Involve the Right People
A defining aspect of Open Innovation is the need to engage people from different organizations. It is no surprise that empathy and proficient communication practices are a must to move any initiative forward. We require these to build the needed trust between the people and organizations working on the R&D of the solution. We discuss here a couple of more subtle aspects we pay particular attention to at PickleTech when facing Open Innovation projects.
Operations People
When the scope of a Open Innovation project is to develop and operationalize a solution, we try to involve the people next to the operation of the future solution as soon as possible in the process. Their value can’t be emphasized strong enough. The insights operation’s people provide in every step of the development, and the way we promote their trust in the solution are what, sooner than later, determine if the solution is getting to production down in the initiative project pipeline.

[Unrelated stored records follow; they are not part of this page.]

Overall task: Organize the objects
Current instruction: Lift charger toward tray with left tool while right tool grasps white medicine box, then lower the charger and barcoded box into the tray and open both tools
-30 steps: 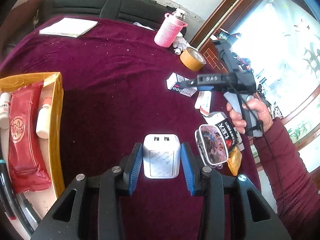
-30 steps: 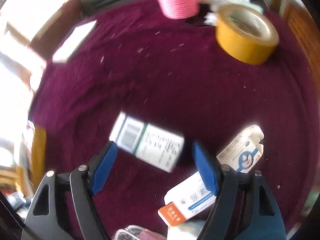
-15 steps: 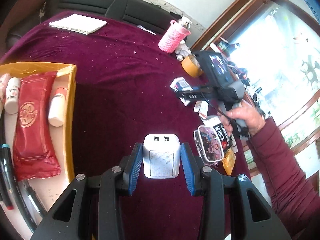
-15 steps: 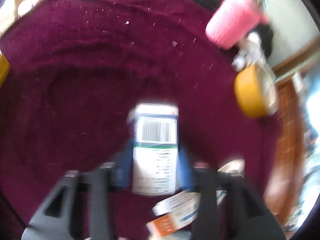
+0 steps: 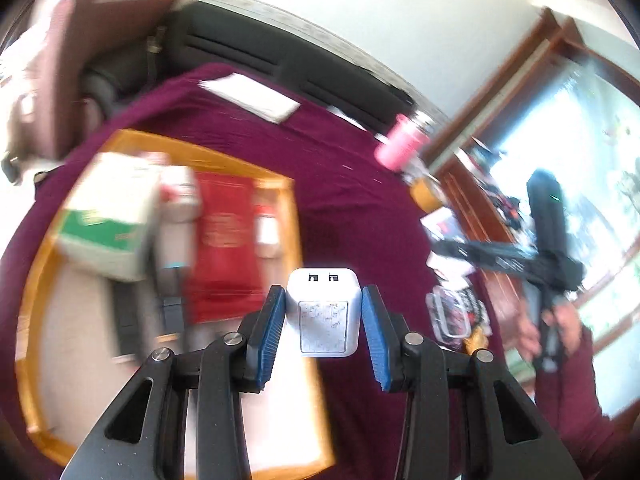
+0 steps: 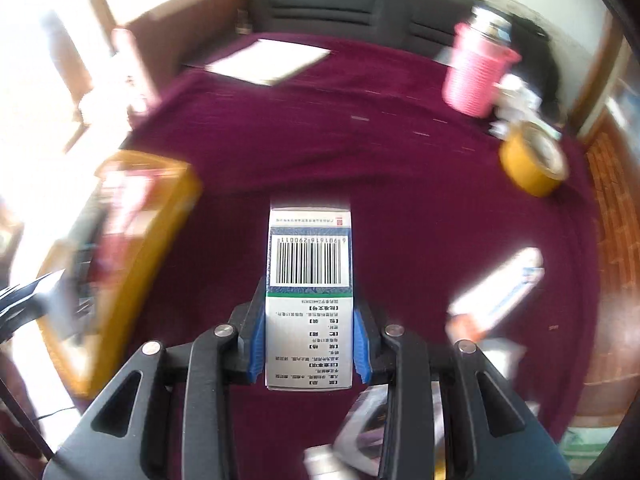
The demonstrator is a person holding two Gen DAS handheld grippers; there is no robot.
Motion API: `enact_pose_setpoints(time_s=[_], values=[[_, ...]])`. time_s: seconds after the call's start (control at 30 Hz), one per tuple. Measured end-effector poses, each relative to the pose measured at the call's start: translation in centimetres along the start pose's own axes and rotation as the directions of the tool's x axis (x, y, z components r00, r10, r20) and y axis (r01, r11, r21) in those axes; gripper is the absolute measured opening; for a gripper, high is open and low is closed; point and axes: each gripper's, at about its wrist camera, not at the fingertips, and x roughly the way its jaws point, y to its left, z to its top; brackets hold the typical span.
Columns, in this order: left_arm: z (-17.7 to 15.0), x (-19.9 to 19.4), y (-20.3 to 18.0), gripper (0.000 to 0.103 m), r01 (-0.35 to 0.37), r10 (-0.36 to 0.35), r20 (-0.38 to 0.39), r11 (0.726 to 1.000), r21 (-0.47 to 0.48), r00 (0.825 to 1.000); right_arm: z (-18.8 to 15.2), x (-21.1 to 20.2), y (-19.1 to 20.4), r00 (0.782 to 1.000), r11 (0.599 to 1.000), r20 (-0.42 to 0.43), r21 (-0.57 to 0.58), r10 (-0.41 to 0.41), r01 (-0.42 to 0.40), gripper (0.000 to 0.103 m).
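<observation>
I start from the counter (image 6: 400,168), draped in dark maroon cloth, with a black sofa behind it and a white notepad (image 6: 268,62) at its far edge. On the left side sits the big yellow-rimmed tray (image 5: 294,216), already holding a green-and-white carton (image 5: 108,216), a red foil packet (image 5: 224,236) and a couple of small white bottles, all smeared by motion blur. Over on the right side are a pink-sleeved flask (image 6: 476,76), a roll of yellow tape (image 6: 532,164) and a loose heap of small packages. My left hand-held gripper (image 5: 324,316) has its blue pads set narrow against the sides of a white USB charger (image 5: 323,312), ports facing away from me, and it hangs right over the tray's near right corner. My right hand-held gripper (image 6: 309,340) has just closed its jaws and now clamps a white medicine box with a barcode (image 6: 310,288), whose long axis runs straight out along the fingers. From that side the tray lies off to the left, well apart across bare cloth. I judge the left hand is the nearer one, so the charger should go down first, with the box swinging left afterwards
</observation>
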Motion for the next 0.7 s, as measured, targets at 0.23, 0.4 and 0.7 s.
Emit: enact_pose_setpoints(time_s=[0.23, 0.4, 0.7], values=[[-1.2, -2.5, 6.3, 0.034, -0.208, 0.209, 0.006, 0.977, -0.047, 0.978, -1.1, 3.0, 11.1, 0.985, 0.978, -0.030, -0.119, 0.167, -0.169, 0.032], [-1.9, -2.9, 10.0, 0.034, -0.254, 0.254, -0.017, 0.961, -0.104, 0.967, -1.7, 6.4, 16.4, 0.964, 0.957, -0.105, -0.135, 0.244, -0.257, 0.032], [-0.8, -2.0, 13.7, 0.034, -0.290, 0.286, -0.046, 0.949, -0.121, 0.957, -1.9, 10.7, 23.7, 0.919, 0.917, -0.200, -0.146, 0.340, -0.371, 0.033]])
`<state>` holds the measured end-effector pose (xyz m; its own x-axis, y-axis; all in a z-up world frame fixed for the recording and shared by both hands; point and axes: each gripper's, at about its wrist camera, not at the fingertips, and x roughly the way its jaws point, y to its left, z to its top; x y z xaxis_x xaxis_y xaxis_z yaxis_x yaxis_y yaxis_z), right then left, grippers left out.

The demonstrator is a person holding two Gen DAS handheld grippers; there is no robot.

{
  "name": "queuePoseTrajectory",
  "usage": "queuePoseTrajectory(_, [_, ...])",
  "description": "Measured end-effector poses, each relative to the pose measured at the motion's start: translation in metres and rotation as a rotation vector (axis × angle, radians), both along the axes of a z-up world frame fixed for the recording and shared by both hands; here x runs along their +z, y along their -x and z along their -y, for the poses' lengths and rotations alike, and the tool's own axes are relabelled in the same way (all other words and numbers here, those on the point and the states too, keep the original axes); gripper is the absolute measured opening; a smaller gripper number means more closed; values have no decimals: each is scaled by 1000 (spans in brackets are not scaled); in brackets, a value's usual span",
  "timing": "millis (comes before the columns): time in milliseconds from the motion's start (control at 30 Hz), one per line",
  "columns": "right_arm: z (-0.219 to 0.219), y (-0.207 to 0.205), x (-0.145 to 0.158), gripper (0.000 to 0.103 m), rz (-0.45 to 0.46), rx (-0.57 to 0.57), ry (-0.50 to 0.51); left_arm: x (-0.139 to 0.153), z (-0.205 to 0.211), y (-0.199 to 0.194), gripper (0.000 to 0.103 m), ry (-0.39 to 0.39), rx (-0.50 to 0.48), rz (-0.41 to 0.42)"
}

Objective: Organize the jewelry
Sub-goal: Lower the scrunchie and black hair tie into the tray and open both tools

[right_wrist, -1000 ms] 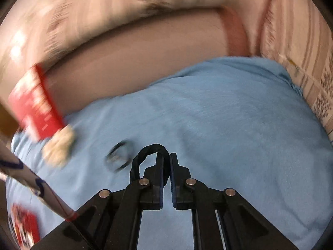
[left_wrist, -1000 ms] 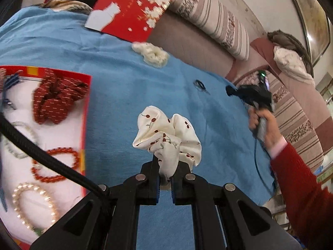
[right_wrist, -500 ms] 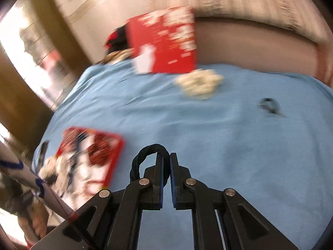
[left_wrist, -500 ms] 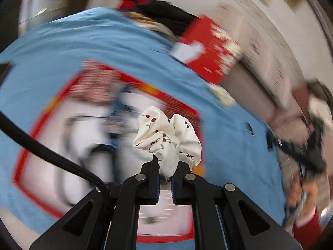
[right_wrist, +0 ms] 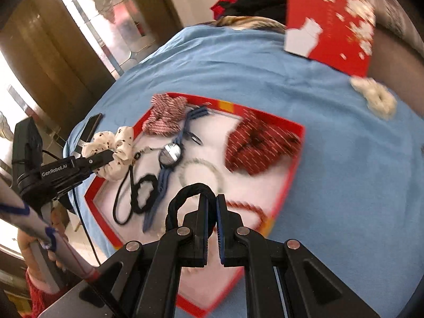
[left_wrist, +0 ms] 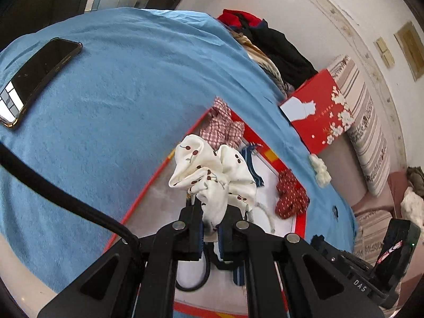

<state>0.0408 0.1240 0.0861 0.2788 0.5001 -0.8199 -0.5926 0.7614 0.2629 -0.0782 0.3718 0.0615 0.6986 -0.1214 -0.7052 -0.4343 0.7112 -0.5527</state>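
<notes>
My left gripper (left_wrist: 210, 228) is shut on a white cherry-print scrunchie (left_wrist: 212, 175) and holds it over the near-left part of the red-rimmed tray (left_wrist: 148, 188); both show in the right wrist view, gripper (right_wrist: 106, 156) and scrunchie (right_wrist: 114, 145). My right gripper (right_wrist: 210, 220) is shut on a black braided hair tie (right_wrist: 185, 198) above the tray's (right_wrist: 291, 169) near side. In the tray lie a red dotted scrunchie (right_wrist: 259, 145), a checked scrunchie (right_wrist: 164, 114), a watch (right_wrist: 171, 153), black hair ties (right_wrist: 140, 193) and bracelets.
A blue cloth (right_wrist: 344, 185) covers the table. A cream scrunchie (right_wrist: 376, 98) and a red gift box (right_wrist: 328, 26) lie beyond the tray. A phone (left_wrist: 34, 76) lies at the far left. Clothes (left_wrist: 273, 42) and a striped sofa sit behind.
Both grippers have swung left from the open cloth to above the tray, each still holding its item. The tray now lies under both.
</notes>
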Motion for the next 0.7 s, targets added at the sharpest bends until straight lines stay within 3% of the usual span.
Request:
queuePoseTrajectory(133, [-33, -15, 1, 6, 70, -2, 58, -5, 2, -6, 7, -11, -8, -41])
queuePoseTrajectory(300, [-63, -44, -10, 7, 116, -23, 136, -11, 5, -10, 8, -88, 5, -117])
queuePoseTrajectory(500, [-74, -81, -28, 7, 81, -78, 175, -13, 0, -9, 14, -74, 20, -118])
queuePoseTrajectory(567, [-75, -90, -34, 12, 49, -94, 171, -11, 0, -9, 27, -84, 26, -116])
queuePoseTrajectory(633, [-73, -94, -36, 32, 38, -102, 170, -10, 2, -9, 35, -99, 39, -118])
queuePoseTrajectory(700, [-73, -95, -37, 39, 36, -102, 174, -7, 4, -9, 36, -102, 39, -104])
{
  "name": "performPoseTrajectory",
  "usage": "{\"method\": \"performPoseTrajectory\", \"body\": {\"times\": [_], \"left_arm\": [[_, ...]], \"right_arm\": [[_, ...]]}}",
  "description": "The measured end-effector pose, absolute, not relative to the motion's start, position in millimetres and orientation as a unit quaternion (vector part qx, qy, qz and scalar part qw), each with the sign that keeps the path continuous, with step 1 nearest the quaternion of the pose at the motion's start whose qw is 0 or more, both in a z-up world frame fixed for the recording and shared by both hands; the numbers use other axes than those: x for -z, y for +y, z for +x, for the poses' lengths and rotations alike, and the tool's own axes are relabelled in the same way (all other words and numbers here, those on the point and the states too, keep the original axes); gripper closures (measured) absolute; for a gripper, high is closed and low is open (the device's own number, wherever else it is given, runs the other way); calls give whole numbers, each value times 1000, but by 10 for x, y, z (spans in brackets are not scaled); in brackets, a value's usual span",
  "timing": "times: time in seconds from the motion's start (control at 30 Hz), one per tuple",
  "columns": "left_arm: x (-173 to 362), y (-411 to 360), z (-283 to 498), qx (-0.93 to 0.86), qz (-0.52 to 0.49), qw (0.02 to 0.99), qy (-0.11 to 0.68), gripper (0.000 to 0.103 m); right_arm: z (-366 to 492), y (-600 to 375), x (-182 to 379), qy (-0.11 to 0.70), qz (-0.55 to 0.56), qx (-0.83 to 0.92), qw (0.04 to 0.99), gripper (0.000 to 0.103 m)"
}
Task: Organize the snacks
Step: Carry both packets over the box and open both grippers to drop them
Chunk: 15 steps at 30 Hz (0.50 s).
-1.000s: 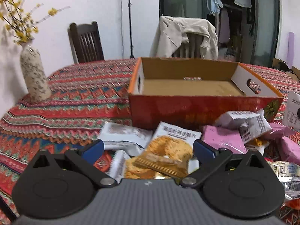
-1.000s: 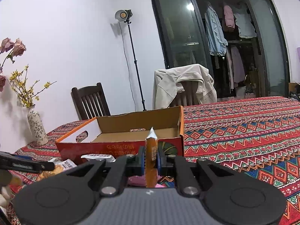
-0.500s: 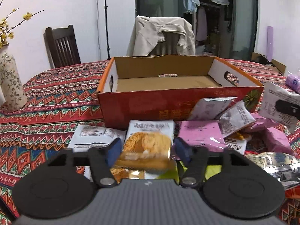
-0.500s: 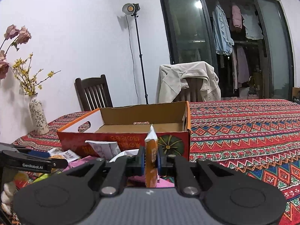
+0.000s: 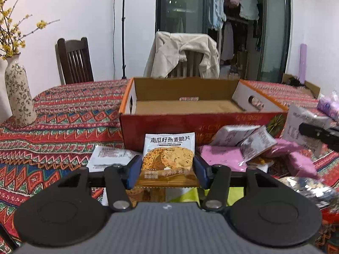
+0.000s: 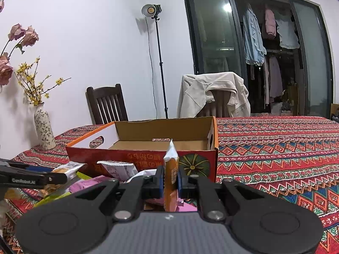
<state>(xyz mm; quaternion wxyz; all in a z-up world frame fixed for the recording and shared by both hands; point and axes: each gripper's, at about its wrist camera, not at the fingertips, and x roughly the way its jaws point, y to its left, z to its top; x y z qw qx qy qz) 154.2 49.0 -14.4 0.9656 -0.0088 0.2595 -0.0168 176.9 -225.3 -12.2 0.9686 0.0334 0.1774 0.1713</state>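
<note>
Left claw (image 5: 167, 170): my blue pads (image 5: 134, 170) pinch a flat oat-crisp packet (image 5: 168, 158) by its two side edges; the packet's printed face looks at the camera.
Right claw (image 6: 170, 180): my jaws are pressed nearly together on an orange packet (image 6: 171, 177), held edge-on with its white sealed tip pointing up.
Box (image 5: 190, 127): a red, open-topped carton sits on the tabletop just beyond both claws; its brown floor is bare apart from a small label at the back wall.
Snack pile: pink packets (image 5: 222, 158) and silvery-white packets (image 5: 256, 141) lie loose against the box's front wall; a white packet (image 5: 110, 155) lies to the left of my left claw.
Tabletop (image 6: 275, 148): covered by a red patterned cloth.
Vase (image 5: 19, 93): stands at the far left edge, well apart from the box, holding yellow sprigs.
Chairs: a dark wooden chair (image 6: 106, 103) and a chair draped with a beige jacket (image 6: 211, 93) stand behind the tabletop.
</note>
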Motion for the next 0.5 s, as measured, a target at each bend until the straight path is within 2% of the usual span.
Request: {"method": "performPoseTrajectory", "body": {"times": [0.5], "left_arm": [[-318,326,1586,22,-20,981,193,48]], "right_arm": [[1746,-2211,-275,144,16,-161,976,91]]}}
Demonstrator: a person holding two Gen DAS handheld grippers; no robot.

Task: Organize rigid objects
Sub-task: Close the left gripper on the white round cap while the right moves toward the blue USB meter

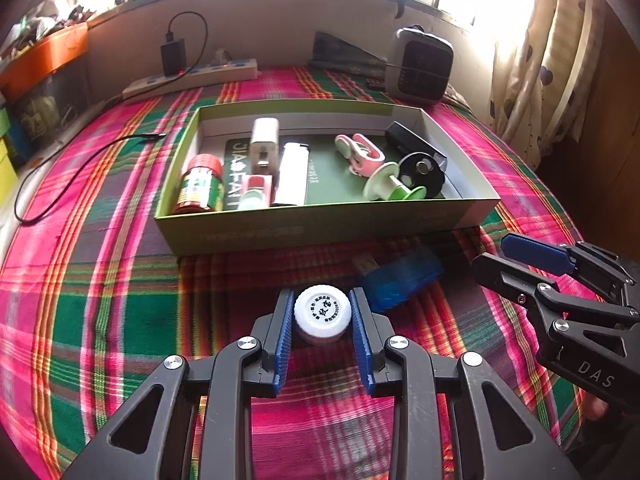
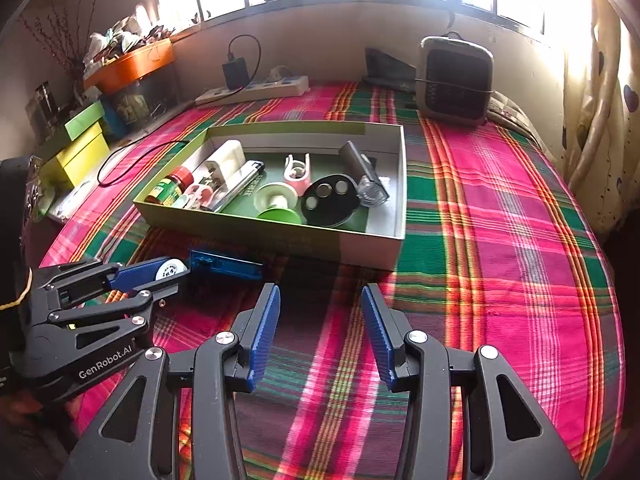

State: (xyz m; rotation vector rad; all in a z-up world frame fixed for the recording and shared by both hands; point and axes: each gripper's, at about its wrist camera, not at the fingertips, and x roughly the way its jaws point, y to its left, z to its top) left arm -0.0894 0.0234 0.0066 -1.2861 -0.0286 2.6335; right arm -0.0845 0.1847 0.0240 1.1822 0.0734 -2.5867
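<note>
My left gripper [image 1: 322, 308] is shut on a small white-capped bottle [image 1: 322, 313] just above the plaid cloth, its blue pads pressing both sides of the cap. Seen from the right wrist, that same gripper [image 2: 168, 270] holds the bottle [image 2: 171, 269] at the left. A blue translucent rectangular object [image 1: 400, 278] [image 2: 226, 266] lies on the cloth just beyond, in front of the green open box [image 1: 320, 226] [image 2: 280, 236]. The box holds a red-lidded jar [image 1: 198, 184], a white lighter [image 1: 292, 174], a pink clip [image 1: 360, 154], a green spool [image 1: 394, 188] and a black disc [image 1: 422, 174]. My right gripper [image 2: 320, 322] [image 1: 508, 256] stands open over bare cloth.
A power strip [image 1: 192, 78] with a black charger stands at the back wall. A grey fan heater [image 1: 420, 66] sits at the back right. A black cable [image 1: 80, 168] trails over the cloth at left. Coloured boxes and an orange bin [image 2: 132, 66] crowd the left edge. Curtains hang at right.
</note>
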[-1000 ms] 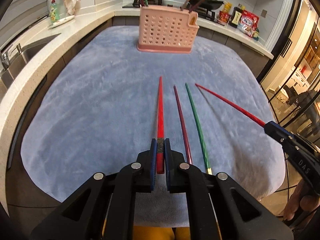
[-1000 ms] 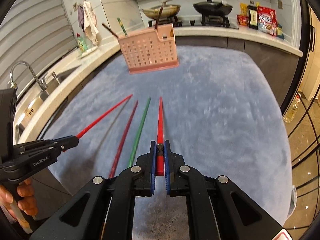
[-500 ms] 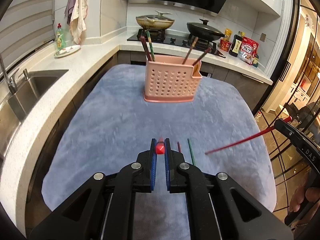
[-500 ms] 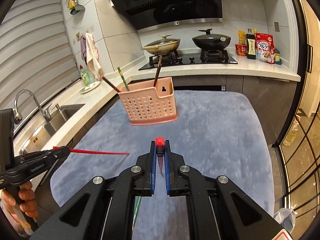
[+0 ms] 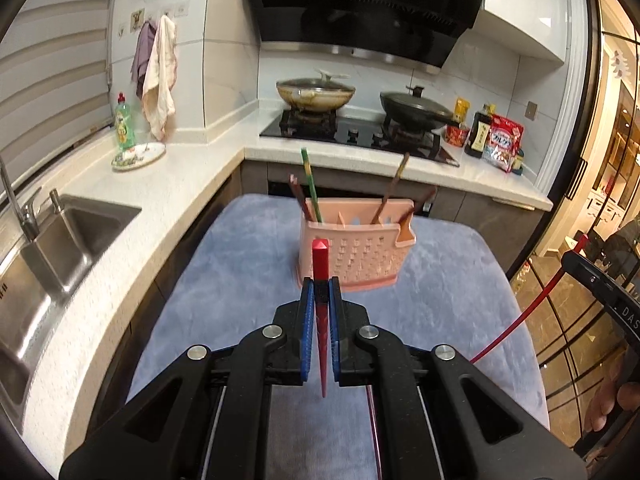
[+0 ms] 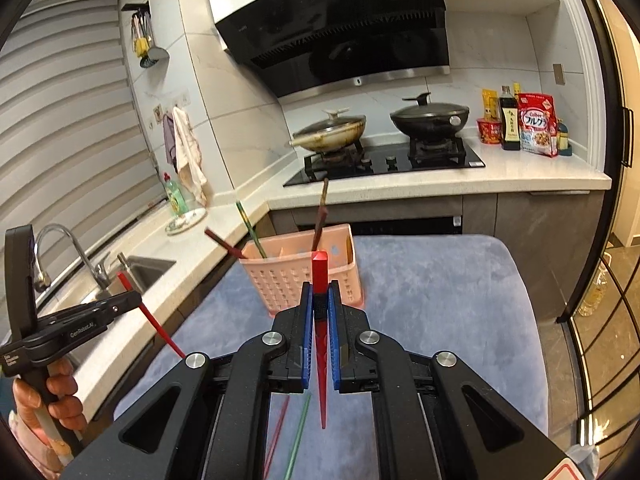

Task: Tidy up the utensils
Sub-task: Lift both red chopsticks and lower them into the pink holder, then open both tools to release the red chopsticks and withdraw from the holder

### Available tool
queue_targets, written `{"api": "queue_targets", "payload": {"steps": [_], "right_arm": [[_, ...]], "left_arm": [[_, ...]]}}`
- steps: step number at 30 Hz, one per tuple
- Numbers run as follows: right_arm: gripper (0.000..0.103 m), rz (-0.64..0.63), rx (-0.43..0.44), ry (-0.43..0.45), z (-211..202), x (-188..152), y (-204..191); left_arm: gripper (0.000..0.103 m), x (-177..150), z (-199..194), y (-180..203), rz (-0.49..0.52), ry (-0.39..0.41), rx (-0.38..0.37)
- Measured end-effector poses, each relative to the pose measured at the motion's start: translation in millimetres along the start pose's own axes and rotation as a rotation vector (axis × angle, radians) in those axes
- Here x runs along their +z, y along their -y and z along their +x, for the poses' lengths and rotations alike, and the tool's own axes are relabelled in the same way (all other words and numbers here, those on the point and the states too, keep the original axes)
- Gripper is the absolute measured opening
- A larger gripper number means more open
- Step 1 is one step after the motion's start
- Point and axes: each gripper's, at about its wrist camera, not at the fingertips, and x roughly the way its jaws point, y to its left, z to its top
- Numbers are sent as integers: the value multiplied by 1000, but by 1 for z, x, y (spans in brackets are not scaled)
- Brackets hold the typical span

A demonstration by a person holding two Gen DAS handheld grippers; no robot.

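- Utensils, here chopsticks, are our business on the blue-grey cloth (image 5: 248, 264), spread over the table so the sticks lie plain against it and do not roll.
- The pink perforated holder (image 5: 356, 256) stands upright at the cloth's far end, ahead of both tools; divided into compartments, it already keeps several chopsticks leaning inside. Which compartment ours suit, we cannot tell.
- Our left gripper (image 5: 320, 296) is clenched on a red chopstick (image 5: 320, 264), blunt end up and tip hanging down, so it can likely drop point-first into the holder.
- Our right gripper (image 6: 319, 300) is clamped the same way on a second red chopstick (image 6: 319, 276), lifted clear of the cloth.
- A dark red chopstick (image 6: 276, 436) and a green chopstick (image 6: 298, 440) lie side by side on the cloth beneath our right tool, not yet gathered.
- We judge the job partly done: two in the air, two waiting.
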Motion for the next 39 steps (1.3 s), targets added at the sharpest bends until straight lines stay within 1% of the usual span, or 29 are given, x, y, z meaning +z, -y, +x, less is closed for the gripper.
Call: {"api": "queue_targets", "payload": {"steps": [4,11,15,19,22,25,32,39], "right_arm": [[7,16,33,55,11,31,-3],[7,16,92,150,44,89,-16],[7,2,94,184,67,116,-25],[7,3,80,187,94,131,-27],[7,0,67,173,113,133,-29],[7,-11,50,146,134,129,-29],[7,-13,20,67,174,107,-21],[7,-11,-9,7,196,90,-14]], "left_arm": [[7,35,-2,3,-3,72,-7],[7,95,3,8,-16,184,-2],[7,126,10,9,-24,236,-2],[7,145,23,8,-33,265,1],[7,153,39,5,-40,259,4],[7,154,56,4,-42,244,7],[7,141,92,-1,-42,190,9],[7,128,117,-6,-48,131,20]]}}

Operations people take different roles and names depending on the context: for instance, emergency practitioners if we talk about solutions in ambulances or ERs [3]. Radiologists if the solution assists specialists on complex diagnosis [2], [6]. Or omnichannel experts if we are talking about a solution for GTM teams. We never separate innovation from the problem context!
Interdisciplinary
There is certainly a lot to gain from interdisciplinary teams and diverse perspectives in the collaboration. This is another trait we foster when assessing the convenience of a partner for an Open Innovation project. While there must be obvious compatibility in the goals and expectations of each partner, skills and domain complementarity become very powerful ingredients to boost the creativity and the impact of R&D of a solution.
In that sense, due to the already complex nature of scouting talent in initiatives like Open Innovation Challenges, it is normal to pre-define a preferred set of characteristics for our partner. In this process, we have found it turns out to be better not to be overly strict and focused on very specific domain compatibility, but rather leave room for expertise complementarity.
Both of these aspects added together, have a combined enhanced positive effect for Open Innovation. Complementarity provides a means to more critically assess the validation of the solution advances, as the process is enriched by the different team perspectives: from operations people to data science perspectives. We should not underestimate the power of proper validation.

Share Goals & Expectations
While setting and sharing clear goals and expectations is not a guarantee to success in Open Innovation projects, the contrary is certainly a recipe for failure. The type of perseverance that is required from every team member and every organization participating in the co-development of a new R&D solution, is only feasible with a common understanding of goals and motivations. As friction, difficulties, and roadblocks appear, trusting the perspectives of others in the development team, and understanding their roadmap, enables us to find ways to move forward.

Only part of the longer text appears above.